Ноль три | страница 148
Ах, как я уговаривал себя прежде: в смерти нет ничего страшного, нужно только погасить воображение и представить смерть мгновенную, а не долгую, отсечь подробности в виде скорбных лиц друзей и родственников, резиновых этих жгутов при внутривенных вливаниях, проскальзывающие через узкое горло капельницы лекарства.
Подробности эти явились вчера, есть они и сейчас — вот я неестественно выгибаю шею, чтоб видеть белый свет, а встать не могу. И что же? А можно сказать не без гордости, что подробности эти не испугали меня.
О, самообман, о, жалкие утешения сознания.
Хмарь рассеялась, и стало видно голубое небо. Нет, я за жизнь не держусь, но отдал бы что угодно, только бы быть не в палате, а на улице — потянуть ветку и подставить лицо легкой снежной пыли.
О, самообман, о, жалкие утешения сознания.
Более того, вот вся моя правда: пусть не на улице, пусть в палате, только бы всегда видеть сияние этого голубого неба.
И тогда меня захлестнула отчаянная жалость: да почему именно я, ведь всегда был здоров, не переедал, не курил, не пил, плавал и бегал на лыжах, ну, почему же именно мне так не повезло.
И чтоб уж вовсе не раскваситься, я эдакую хитрую игру ума затеял: вот скажи мне, какая высшая сила перед отлетом — сделай то-то и то-то, что прежде полагал подлостью и предательством, и жизнь твоя потечет дальше, так любой ли ценой удерживается жизнь?
Ох, уж эти игры испорченного чтением ума! Жутко и вольно становилось от сознания, что нет, жизнь удерживается не любой ценой. Конечно, душа верещала бы и корчилась, но сейчас можно было признаться — жизнь удерживается не любой ценой. И только ради этого понимания стоило всю жизнь читать книги.
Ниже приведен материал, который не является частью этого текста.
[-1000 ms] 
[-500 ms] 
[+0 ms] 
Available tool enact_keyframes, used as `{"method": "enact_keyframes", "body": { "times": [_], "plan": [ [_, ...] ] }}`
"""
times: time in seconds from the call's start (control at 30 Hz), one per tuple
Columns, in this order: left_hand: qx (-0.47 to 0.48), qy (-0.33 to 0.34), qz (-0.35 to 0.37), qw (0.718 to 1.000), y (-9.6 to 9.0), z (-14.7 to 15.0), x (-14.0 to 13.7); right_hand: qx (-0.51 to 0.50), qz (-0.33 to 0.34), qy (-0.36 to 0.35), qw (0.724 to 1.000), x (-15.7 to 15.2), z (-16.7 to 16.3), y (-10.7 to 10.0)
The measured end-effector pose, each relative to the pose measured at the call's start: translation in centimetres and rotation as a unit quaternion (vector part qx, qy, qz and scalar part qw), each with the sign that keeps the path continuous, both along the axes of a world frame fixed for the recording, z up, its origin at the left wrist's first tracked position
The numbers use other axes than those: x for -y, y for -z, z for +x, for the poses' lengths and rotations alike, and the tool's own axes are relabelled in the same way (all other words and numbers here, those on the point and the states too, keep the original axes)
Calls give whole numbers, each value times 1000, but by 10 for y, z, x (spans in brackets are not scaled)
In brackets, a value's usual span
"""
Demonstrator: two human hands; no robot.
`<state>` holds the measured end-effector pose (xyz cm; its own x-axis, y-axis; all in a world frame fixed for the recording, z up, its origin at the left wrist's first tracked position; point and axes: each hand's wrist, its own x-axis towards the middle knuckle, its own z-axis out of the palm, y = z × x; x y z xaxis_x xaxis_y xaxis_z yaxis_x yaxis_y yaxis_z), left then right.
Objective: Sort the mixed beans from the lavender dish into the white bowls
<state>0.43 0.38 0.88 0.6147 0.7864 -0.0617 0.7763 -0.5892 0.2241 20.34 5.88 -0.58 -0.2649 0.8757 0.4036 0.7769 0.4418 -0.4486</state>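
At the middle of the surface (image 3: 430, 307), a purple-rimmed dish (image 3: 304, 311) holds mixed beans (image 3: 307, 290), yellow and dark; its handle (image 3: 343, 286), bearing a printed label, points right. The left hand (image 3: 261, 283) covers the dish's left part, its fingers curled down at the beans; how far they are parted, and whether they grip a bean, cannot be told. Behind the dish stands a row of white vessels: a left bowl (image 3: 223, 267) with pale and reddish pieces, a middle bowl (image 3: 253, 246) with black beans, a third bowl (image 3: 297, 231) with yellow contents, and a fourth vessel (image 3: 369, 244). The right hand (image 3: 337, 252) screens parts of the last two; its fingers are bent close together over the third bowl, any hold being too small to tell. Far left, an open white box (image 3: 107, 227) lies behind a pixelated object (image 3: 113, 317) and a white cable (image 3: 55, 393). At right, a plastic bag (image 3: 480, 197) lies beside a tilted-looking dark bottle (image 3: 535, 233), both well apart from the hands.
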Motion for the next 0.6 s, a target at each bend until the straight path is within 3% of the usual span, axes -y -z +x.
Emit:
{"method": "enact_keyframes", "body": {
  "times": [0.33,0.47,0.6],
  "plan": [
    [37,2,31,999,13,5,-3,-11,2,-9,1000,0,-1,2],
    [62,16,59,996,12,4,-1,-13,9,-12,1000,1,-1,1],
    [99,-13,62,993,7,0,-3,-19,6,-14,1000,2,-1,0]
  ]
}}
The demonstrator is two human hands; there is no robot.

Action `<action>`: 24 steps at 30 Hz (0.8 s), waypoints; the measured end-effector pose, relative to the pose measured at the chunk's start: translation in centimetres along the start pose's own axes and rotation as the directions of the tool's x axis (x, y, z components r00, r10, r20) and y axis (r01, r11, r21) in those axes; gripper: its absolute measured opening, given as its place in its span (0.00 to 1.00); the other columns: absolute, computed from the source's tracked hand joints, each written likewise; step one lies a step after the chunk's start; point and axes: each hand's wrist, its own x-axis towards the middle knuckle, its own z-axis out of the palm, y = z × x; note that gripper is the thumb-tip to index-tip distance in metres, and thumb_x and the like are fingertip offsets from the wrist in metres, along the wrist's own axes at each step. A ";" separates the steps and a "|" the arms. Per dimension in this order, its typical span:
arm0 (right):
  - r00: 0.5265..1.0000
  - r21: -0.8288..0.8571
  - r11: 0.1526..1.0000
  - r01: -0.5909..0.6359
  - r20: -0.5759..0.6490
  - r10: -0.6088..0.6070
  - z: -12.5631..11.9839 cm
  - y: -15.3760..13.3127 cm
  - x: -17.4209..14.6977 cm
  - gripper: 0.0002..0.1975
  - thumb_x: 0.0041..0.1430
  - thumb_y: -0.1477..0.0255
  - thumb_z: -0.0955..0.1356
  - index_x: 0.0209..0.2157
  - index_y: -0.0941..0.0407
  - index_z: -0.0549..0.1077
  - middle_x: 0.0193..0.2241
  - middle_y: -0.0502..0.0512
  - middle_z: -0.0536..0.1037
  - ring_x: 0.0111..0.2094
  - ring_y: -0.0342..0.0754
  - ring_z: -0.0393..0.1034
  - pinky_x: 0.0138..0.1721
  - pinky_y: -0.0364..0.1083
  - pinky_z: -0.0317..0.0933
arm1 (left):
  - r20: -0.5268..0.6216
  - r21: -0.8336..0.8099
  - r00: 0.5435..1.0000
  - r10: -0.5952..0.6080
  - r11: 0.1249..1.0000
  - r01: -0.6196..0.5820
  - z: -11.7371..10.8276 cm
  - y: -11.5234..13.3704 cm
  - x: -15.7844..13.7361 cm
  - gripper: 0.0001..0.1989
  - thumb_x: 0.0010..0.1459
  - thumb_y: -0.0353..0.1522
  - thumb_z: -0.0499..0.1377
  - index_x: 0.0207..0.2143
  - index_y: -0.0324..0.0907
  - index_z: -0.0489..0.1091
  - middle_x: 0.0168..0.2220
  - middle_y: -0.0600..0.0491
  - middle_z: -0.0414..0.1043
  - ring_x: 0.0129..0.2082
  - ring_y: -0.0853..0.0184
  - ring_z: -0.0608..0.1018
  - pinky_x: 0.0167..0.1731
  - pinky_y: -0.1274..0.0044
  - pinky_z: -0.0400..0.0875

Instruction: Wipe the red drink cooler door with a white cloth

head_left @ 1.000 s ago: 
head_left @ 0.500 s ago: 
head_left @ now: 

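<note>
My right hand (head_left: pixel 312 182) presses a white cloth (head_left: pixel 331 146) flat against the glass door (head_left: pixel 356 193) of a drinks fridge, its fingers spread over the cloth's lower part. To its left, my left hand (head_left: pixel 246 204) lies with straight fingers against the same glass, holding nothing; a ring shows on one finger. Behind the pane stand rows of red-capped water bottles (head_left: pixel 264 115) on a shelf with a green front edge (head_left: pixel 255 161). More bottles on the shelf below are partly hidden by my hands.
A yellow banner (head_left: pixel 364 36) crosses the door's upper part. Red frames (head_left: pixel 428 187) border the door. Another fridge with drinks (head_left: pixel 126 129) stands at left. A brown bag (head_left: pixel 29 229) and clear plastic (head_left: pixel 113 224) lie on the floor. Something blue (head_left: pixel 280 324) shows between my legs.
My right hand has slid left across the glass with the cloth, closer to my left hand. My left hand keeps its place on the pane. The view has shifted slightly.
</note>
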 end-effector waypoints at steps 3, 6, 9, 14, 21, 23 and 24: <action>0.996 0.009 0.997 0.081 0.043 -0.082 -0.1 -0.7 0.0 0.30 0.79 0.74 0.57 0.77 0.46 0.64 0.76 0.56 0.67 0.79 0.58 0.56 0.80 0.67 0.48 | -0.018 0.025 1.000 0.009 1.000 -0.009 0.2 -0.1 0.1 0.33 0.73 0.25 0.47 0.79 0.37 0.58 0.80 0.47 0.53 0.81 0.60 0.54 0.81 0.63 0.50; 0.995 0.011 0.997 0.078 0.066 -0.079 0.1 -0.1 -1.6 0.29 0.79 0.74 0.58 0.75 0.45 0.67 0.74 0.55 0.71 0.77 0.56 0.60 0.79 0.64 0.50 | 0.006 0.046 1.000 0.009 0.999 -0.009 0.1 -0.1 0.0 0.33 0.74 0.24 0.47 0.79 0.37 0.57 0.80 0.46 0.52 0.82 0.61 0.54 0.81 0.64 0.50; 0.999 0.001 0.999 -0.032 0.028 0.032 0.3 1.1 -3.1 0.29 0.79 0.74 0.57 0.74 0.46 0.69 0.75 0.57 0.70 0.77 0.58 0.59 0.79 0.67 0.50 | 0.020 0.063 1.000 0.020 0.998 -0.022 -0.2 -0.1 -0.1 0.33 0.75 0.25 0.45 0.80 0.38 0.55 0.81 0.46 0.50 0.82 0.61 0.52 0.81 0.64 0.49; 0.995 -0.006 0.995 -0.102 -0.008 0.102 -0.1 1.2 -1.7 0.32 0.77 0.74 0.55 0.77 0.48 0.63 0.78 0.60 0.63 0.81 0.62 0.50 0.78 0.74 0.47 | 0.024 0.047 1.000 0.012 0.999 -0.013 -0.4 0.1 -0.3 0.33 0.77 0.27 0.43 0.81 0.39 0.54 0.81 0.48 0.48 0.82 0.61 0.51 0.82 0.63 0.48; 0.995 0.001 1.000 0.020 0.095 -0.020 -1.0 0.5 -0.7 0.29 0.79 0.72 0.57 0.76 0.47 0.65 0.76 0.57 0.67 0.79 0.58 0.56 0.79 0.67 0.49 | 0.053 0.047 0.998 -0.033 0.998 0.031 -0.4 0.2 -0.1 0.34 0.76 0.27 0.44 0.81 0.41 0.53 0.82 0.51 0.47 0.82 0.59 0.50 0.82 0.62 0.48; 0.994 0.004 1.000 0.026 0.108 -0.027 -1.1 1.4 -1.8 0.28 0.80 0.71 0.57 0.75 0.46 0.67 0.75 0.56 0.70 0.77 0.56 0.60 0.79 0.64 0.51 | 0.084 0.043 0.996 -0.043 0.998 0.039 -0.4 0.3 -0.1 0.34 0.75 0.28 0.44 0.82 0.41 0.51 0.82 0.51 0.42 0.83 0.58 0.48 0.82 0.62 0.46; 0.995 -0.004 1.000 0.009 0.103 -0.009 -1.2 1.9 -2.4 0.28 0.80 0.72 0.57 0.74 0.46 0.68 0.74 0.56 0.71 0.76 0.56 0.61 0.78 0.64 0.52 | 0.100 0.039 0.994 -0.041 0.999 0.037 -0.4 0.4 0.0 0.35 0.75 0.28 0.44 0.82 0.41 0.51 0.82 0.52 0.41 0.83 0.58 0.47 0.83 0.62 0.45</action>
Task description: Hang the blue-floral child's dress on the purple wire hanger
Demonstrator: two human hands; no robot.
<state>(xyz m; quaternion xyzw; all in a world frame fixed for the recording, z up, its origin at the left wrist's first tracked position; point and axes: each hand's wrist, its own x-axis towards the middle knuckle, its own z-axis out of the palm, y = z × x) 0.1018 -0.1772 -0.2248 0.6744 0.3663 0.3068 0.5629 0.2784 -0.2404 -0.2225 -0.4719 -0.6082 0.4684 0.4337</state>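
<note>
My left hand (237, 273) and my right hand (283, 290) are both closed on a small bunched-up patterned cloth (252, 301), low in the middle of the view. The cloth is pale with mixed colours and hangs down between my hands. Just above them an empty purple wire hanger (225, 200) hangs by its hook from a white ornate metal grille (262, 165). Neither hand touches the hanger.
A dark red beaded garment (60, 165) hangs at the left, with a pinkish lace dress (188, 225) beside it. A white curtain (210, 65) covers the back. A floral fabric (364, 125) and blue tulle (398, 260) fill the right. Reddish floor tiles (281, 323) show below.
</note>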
Вскоре пришла Надя. Поначалу она не могла найти верный тон — что и понятно, потрясена и никак не поймает стерженек новой роли — сиделки при больном муже. Сперва она говорила со мной, как с ребенком-недоумком, ах, не суй пальчик в огонь, будет бо-бо, ах, не делай пи-пи на книги — вот горшочек, но я этот тон не поддержал, и тогда Надя нашла нечто противоположное — тон пожилой классной дамы, правда, с некоторым подтруниванием над собой, и это была вполне приемлемая манера. Скорбных ноток в ее опеке не было, и уже за это я был ей благодарен.
Выходя из палаты, Людмила Владимировна вспомнила обо мне и присела на краешек моей койки.
— Ваши-то опять нашелестели. Алферова ругали на медсовете.
— А что случилось?
— Девочка-фельдшер оставила на дому аппендицит. Привезли через день с тяжелым перитонитом. Мужик возьми да и… — заговорщицки, одними губами шептала она.